§ **Task to carry out**
Everything in the data below except the pictures must be repeated word for word.
= = =
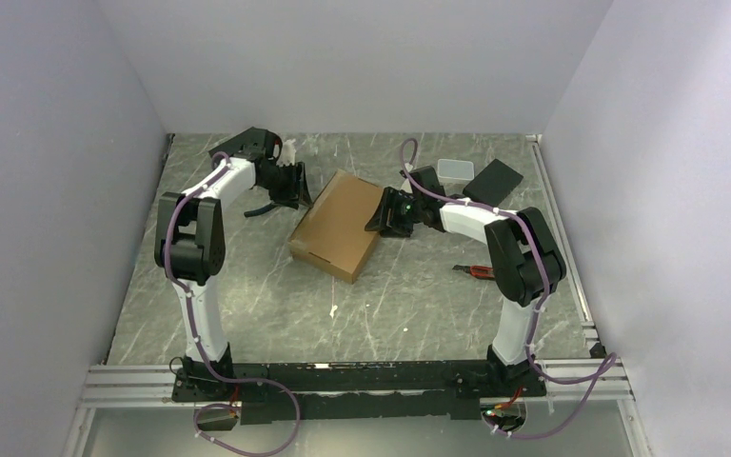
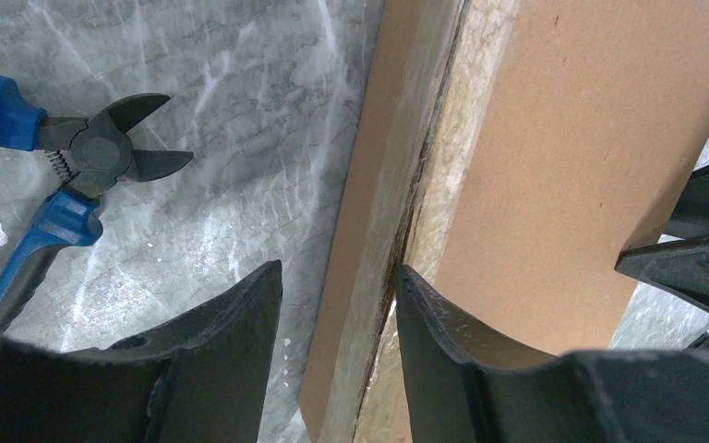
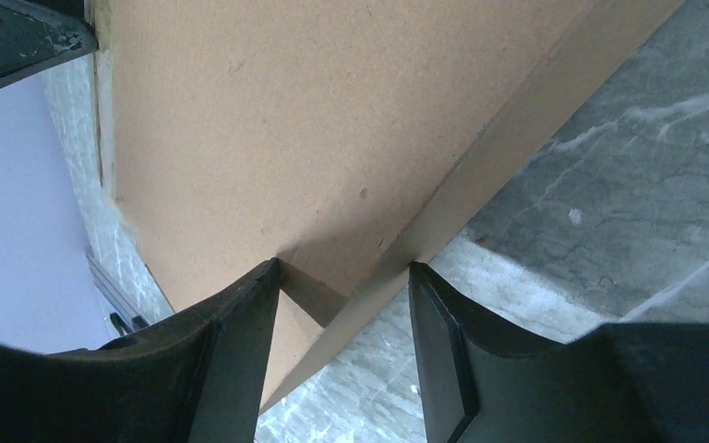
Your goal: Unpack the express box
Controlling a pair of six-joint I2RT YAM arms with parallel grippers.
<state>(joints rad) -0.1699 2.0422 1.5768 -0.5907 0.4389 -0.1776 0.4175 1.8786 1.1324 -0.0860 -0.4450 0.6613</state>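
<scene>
The express box [image 1: 338, 224], a flat brown cardboard mailer, lies closed at the table's middle, turned at an angle. My left gripper [image 1: 297, 186] is at its far left edge. In the left wrist view the box [image 2: 563, 166] shows a taped seam along that edge, and my left gripper [image 2: 337, 277] is open, with one finger over the table and one over the lid. My right gripper [image 1: 385, 214] is at the box's right edge. In the right wrist view it is open [image 3: 343, 268] and straddles the edge of the box [image 3: 286, 111].
Blue-handled cutters [image 2: 65, 185] lie on the table left of the box. A white-grey case [image 1: 455, 171] and a black flat block [image 1: 495, 179] lie at the back right. A small red-handled tool [image 1: 476, 271] lies near the right arm. Walls close three sides.
</scene>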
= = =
§ **Written reply**
Your goal: Unpack the express box
Controlling a pair of six-joint I2RT YAM arms with parallel grippers.
<state>(joints rad) -0.1699 2.0422 1.5768 -0.5907 0.4389 -0.1776 0.4175 1.8786 1.1324 -0.0860 -0.4450 0.6613</state>
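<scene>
The express box [image 1: 338, 224], a flat brown cardboard mailer, lies closed at the table's middle, turned at an angle. My left gripper [image 1: 297, 186] is at its far left edge. In the left wrist view the box [image 2: 563, 166] shows a taped seam along that edge, and my left gripper [image 2: 337, 277] is open, with one finger over the table and one over the lid. My right gripper [image 1: 385, 214] is at the box's right edge. In the right wrist view it is open [image 3: 343, 268] and straddles the edge of the box [image 3: 286, 111].
Blue-handled cutters [image 2: 65, 185] lie on the table left of the box. A white-grey case [image 1: 455, 171] and a black flat block [image 1: 495, 179] lie at the back right. A small red-handled tool [image 1: 476, 271] lies near the right arm. Walls close three sides.
</scene>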

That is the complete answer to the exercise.